[Data shown — start]

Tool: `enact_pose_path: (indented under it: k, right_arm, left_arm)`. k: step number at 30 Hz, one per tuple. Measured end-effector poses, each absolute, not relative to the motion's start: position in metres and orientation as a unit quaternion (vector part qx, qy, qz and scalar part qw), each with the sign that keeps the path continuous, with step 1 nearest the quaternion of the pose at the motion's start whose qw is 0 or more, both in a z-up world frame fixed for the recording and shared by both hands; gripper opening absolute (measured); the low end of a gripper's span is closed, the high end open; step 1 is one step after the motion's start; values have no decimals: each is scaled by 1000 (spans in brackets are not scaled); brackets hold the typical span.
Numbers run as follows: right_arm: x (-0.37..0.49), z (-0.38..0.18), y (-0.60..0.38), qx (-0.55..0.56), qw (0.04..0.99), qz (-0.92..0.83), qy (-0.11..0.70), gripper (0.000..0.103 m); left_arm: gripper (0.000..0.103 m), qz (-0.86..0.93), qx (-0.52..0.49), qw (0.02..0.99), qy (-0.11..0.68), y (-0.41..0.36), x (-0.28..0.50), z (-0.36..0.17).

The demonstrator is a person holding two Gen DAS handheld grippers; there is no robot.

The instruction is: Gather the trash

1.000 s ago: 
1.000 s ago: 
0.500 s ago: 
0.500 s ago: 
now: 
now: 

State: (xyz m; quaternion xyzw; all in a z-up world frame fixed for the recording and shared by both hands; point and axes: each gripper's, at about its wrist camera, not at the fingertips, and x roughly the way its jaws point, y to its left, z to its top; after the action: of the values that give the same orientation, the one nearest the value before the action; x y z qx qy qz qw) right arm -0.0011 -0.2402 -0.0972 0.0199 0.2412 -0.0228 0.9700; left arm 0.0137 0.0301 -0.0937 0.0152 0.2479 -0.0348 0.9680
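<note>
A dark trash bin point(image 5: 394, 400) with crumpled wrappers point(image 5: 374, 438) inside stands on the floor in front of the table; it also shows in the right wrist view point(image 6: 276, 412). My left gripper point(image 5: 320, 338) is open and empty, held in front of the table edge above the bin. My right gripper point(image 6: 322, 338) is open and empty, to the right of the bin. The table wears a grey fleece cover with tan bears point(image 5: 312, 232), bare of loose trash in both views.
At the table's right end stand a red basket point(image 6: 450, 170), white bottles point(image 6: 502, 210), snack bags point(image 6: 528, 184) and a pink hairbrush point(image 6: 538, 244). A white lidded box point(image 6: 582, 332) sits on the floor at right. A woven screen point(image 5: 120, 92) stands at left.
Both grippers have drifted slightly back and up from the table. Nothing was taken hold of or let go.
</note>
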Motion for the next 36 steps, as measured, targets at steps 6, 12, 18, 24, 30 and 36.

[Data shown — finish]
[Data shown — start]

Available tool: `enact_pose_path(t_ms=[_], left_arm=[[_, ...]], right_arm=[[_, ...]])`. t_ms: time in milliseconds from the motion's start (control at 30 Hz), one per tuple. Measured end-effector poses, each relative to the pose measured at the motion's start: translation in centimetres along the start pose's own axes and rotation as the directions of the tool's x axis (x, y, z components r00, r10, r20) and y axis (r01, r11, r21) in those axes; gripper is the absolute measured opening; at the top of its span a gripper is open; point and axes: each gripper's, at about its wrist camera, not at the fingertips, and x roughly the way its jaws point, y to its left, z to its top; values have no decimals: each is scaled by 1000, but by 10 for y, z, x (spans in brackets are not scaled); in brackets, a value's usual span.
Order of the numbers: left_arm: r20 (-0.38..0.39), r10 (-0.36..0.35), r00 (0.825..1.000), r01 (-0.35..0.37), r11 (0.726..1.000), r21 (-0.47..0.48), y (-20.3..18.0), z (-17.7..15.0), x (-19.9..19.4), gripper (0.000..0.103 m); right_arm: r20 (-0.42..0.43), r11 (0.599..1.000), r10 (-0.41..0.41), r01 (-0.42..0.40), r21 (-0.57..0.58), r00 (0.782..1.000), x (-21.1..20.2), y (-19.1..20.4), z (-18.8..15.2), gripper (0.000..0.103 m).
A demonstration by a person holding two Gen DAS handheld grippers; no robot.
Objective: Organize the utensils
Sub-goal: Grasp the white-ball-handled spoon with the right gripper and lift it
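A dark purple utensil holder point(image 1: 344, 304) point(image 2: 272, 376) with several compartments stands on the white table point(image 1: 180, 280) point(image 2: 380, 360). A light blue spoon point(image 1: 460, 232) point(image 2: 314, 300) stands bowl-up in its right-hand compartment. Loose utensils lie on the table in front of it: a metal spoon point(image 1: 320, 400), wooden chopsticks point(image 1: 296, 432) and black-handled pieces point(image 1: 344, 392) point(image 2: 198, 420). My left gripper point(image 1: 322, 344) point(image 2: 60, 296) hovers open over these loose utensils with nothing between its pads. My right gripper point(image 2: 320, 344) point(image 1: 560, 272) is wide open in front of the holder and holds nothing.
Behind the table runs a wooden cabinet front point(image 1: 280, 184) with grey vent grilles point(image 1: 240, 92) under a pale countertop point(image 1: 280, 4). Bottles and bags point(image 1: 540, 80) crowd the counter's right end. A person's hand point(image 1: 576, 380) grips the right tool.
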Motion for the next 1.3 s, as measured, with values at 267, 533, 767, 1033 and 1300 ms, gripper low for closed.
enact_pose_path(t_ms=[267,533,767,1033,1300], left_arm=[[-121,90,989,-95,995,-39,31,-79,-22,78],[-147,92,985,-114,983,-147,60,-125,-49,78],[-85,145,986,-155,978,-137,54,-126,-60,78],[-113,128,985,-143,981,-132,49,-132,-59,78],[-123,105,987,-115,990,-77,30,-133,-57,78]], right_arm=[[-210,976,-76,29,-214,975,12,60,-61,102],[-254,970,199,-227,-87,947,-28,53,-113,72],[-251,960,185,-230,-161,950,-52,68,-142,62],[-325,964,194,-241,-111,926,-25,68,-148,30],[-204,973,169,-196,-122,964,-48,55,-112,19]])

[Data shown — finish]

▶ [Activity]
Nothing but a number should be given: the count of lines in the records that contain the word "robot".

▶ [Answer]
2